EXERCISE DESCRIPTION: Take each line from the entries that holds "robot" and copy it out.

Start of DATASET RECORDS

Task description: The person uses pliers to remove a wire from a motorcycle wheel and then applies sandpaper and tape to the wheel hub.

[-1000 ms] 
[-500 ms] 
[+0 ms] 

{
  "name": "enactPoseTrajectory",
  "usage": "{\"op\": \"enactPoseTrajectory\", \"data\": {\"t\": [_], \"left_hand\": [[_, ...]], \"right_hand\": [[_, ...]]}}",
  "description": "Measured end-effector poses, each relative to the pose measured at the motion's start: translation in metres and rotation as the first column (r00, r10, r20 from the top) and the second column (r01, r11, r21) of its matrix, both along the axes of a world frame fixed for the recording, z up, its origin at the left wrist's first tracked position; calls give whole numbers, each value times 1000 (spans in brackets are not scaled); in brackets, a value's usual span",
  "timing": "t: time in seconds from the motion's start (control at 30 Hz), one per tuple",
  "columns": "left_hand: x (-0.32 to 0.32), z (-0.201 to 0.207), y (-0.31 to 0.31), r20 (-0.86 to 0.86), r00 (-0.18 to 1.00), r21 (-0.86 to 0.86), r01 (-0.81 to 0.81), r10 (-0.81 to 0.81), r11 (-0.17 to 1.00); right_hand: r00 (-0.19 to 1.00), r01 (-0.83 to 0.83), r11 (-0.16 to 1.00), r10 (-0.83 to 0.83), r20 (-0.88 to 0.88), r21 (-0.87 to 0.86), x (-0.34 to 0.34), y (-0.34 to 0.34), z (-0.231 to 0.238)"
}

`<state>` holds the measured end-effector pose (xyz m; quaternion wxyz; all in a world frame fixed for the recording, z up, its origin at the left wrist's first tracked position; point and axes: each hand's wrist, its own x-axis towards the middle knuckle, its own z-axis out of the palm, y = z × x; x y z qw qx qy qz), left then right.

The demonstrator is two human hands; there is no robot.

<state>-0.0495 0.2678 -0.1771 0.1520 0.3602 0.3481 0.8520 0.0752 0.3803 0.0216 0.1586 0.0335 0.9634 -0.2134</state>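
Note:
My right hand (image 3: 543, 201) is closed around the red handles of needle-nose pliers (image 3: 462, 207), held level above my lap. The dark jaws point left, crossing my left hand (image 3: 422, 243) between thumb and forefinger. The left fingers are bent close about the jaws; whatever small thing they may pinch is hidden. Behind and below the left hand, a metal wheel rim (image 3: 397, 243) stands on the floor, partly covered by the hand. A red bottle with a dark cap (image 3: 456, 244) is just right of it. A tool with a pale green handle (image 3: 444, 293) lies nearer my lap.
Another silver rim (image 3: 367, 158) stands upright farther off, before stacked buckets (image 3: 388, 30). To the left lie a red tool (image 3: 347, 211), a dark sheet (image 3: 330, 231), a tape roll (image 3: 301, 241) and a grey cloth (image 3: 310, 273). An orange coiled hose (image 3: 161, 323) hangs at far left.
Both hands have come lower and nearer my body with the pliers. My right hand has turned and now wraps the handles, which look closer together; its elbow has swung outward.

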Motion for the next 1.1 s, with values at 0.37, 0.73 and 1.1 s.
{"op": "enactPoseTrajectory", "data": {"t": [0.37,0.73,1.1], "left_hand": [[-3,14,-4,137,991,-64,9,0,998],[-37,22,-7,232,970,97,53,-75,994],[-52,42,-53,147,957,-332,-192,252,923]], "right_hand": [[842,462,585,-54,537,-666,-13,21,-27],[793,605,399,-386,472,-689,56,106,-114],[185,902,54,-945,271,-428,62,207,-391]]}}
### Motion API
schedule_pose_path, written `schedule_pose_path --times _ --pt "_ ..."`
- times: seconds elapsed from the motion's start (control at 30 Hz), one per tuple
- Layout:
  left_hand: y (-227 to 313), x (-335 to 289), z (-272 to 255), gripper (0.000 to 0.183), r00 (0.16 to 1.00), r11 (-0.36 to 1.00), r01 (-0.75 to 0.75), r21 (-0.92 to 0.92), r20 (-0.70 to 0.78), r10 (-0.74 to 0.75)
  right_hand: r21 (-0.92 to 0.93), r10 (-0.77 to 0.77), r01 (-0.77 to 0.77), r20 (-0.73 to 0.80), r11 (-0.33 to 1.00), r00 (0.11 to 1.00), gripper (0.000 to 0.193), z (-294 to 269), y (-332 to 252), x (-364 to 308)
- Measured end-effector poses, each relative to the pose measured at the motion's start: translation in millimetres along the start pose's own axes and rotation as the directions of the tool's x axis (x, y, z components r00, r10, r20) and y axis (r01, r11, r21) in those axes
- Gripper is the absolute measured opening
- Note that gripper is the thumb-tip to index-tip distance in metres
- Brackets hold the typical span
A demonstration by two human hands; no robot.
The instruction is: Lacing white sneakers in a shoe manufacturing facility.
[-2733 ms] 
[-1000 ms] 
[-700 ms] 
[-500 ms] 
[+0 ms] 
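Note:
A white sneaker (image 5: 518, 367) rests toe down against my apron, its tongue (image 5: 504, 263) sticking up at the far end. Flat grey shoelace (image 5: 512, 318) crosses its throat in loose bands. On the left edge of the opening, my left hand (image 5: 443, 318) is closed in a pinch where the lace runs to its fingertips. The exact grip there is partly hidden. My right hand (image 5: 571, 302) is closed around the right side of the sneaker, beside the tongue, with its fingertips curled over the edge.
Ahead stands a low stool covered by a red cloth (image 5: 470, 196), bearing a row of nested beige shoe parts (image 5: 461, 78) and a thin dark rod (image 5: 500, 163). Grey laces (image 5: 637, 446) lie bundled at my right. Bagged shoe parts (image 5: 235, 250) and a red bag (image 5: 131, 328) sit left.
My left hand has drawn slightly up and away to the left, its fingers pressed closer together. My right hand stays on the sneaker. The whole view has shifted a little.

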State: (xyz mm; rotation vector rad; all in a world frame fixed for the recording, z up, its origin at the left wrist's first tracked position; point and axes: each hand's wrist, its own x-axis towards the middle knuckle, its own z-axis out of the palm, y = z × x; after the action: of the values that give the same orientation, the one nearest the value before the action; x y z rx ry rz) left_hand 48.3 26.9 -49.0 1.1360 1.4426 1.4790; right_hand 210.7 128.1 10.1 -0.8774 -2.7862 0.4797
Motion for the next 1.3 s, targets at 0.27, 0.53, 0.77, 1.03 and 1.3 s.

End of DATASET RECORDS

YOUR RESPONSE:
The demonstrator is two human hands; there is no robot.
A demonstration by two human hands; no robot.

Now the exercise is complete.